La balada del viejo marinero tiene los escarceos con la muerte y la presencia de la naturaleza que caracterizaron a los románticos ingleses: lo sobrenatural, lo extraño, el coqueteo con el más allá. Incluso, años después, Mary Shelley la retoma y menciona en su Frankenstein, donde también el ir en contra de las reglas naturales y en contra de la misma muerte se paga caro. En el ambiente de la isla, en la novela de Almada, flota, definido, indudable, el mismo aire ominoso que en los poemas románticos y en las novelas góticas. Los escenarios son otros, las personas, el lenguaje, el clima, todo es otra cosa, pero ahí está lo inquietante, con su presencia pegajosa, signando el destino de los personajes.
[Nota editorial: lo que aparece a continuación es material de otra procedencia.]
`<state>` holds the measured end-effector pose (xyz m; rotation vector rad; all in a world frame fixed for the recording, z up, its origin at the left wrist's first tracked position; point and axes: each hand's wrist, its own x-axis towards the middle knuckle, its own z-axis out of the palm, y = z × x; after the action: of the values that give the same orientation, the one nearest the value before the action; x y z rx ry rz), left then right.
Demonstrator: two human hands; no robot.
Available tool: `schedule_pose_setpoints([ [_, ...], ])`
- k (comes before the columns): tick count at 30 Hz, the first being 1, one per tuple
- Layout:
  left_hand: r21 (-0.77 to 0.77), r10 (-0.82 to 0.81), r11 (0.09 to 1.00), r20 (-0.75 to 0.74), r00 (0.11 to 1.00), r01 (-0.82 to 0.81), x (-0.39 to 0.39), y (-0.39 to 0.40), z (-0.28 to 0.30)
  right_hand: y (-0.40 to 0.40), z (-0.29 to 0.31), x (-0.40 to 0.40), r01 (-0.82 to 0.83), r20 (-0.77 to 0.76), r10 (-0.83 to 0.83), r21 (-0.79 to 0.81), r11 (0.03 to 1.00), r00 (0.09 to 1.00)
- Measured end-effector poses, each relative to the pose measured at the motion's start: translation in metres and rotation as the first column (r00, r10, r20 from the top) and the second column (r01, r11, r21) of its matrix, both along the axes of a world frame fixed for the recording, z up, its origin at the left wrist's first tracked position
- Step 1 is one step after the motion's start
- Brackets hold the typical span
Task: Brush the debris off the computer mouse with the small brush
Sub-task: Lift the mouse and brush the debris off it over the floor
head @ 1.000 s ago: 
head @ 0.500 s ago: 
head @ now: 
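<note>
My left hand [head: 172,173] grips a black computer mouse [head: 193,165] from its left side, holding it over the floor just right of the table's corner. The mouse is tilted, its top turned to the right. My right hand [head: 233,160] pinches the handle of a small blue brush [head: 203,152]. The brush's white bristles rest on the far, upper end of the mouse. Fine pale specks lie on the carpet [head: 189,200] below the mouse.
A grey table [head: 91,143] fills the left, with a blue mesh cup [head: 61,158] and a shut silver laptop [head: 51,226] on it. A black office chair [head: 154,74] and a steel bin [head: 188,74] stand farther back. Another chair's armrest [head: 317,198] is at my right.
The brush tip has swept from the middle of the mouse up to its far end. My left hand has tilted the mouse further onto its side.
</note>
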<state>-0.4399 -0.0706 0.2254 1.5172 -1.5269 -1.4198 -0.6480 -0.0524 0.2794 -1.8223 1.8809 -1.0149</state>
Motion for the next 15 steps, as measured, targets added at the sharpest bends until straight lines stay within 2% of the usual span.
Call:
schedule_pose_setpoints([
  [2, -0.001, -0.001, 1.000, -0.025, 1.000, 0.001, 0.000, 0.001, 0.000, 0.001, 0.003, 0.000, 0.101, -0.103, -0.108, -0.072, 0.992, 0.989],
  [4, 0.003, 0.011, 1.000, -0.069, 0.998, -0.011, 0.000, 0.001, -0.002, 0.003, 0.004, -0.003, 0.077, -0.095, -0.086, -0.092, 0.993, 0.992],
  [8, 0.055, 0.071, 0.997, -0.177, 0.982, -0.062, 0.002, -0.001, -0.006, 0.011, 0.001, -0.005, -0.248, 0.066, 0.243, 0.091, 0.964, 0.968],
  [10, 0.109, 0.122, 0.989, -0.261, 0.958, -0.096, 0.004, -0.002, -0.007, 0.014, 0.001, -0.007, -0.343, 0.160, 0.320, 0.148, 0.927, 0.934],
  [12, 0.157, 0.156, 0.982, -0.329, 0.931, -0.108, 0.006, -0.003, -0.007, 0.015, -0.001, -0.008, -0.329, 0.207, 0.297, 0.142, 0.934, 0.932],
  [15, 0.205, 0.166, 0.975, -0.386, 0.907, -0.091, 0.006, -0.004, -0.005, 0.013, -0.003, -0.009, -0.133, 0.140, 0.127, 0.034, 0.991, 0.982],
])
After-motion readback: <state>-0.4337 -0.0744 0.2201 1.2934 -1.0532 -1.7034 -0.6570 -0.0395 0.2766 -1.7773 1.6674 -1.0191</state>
Quien haya crecido, dijimos, cerca del río conoce de sus vaivenes. Quien haya crecido cerca del monte, cerca de la isla, sabe de sus bienvenidas y sus expulsiones. En la novela, los árboles, la arena, los pequeños animales e insectos tienen una presencia tan rotunda como los personajes y sus historias, sus pequeñas alegrías, sus anhelos, sus miedos y sus inconfesables remordimientos. Las descripciones son exquisitas, minuciosas, precisas. Podemos escuchar el crepitar de los grillos y las ranitas a la noche, el zumbido torturante de los miles de mosquitos al caer la tarde, sentir el pegote de la humedad que persiste aunque caiga el sol, el vaivén del agua marrón bajo el bote, la frescura de la cerveza suave y ligera que aplaca el calor de la siesta. Hasta el olor del enorme bicho muerto, que empieza a apestar, colgado de un árbol, donde lo han dejado después de matarlo: “El cuero está seco y tirante. La carne del animal está tibia. La huele. Tiene olor a barro. A río. Cierra los ojos y sigue olfateando. Más atrás de esos olores empieza otro que no le gusta”.
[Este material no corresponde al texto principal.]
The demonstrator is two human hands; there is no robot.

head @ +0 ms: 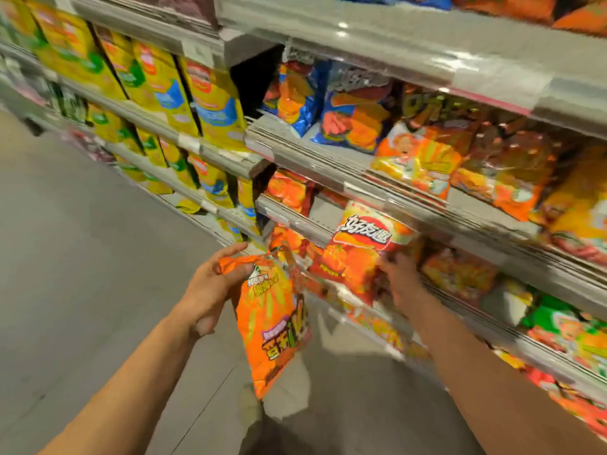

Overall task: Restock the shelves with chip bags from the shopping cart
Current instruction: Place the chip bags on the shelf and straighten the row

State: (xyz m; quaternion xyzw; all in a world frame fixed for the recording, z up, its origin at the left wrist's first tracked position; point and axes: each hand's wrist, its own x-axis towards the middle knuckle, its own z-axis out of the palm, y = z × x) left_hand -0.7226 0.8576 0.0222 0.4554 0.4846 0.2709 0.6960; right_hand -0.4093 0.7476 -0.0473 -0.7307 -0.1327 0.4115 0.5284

En la Antigua Grecia, la desmesura, la hybris, consistía en la transgresión, por parte de los hombres, de los límites impuestos por los dioses. La medida, la mesura, el “no ser ni más ni menos que el hombre”, era un concepto moral de la máxima importancia. No existía el pecado, pero sí la falta. El hombre no podía ser menos (un animal) pero, sobre todo, tampoco más (un dios). La vida, la gratuita muerte, la venganza, eran asuntos de los dioses. La desmesura humana, contra los de su especie pero también contra la naturaleza, es castigada de diversas maneras en las tragedias griegas así como en la poesía romántica o en la novela gótica. El marinero es castigado, Frankenstein es castigado. Desafiar las leyes naturales, o la muerte sin un porqué, la muerte innecesaria, desata tempestades vengativas o maldades sutiles, situaciones inquietantes, susurros humanos, animales o vegetales que no auguran nada bueno para los transgresores, los desmesurados.

“¡Quién les dio permiso!
No era una raya. Era esa raya. Una bicha hermosa, toda desplegada en el barro del fondo, habrá brillado blanca como una novia en la profundidad sin luz. Echada en el limo o planeando con sus tules, magnolia del agua, buscando comida, persiguiendo la transparencia de las larvas, las esqueléticas raíces. Los anzuelos enganchados en sus bordes, el tironeo de toda la tarde hasta darse por vencida. Los tiros. Arrancada al río para devolvérsela después.
Muerta.”

En la niebla ominosa del amanecer isleño, en la cerrazón susurradora del monte, del barro, de las muertes que no debieron ocurrir, está enhebrada la desmesura, la hybris, la muerte inútil del animal del agua. Almada nos hace girar y girar en torno a esa inquietud, a esas personas, a ese monte y a ese río. El cauce de la historia nos lleva, el monte nos recibe, inquietante, la isla, sus habitantes y también quienes la visitan (¿la usurpan?), todos dejan ver algo de su alma en la narración. No siempre son bellos, no siempre son buenos, pero, así como el viejo marinero, tal vez puedan, al final, pagar, penar y hasta redimirse.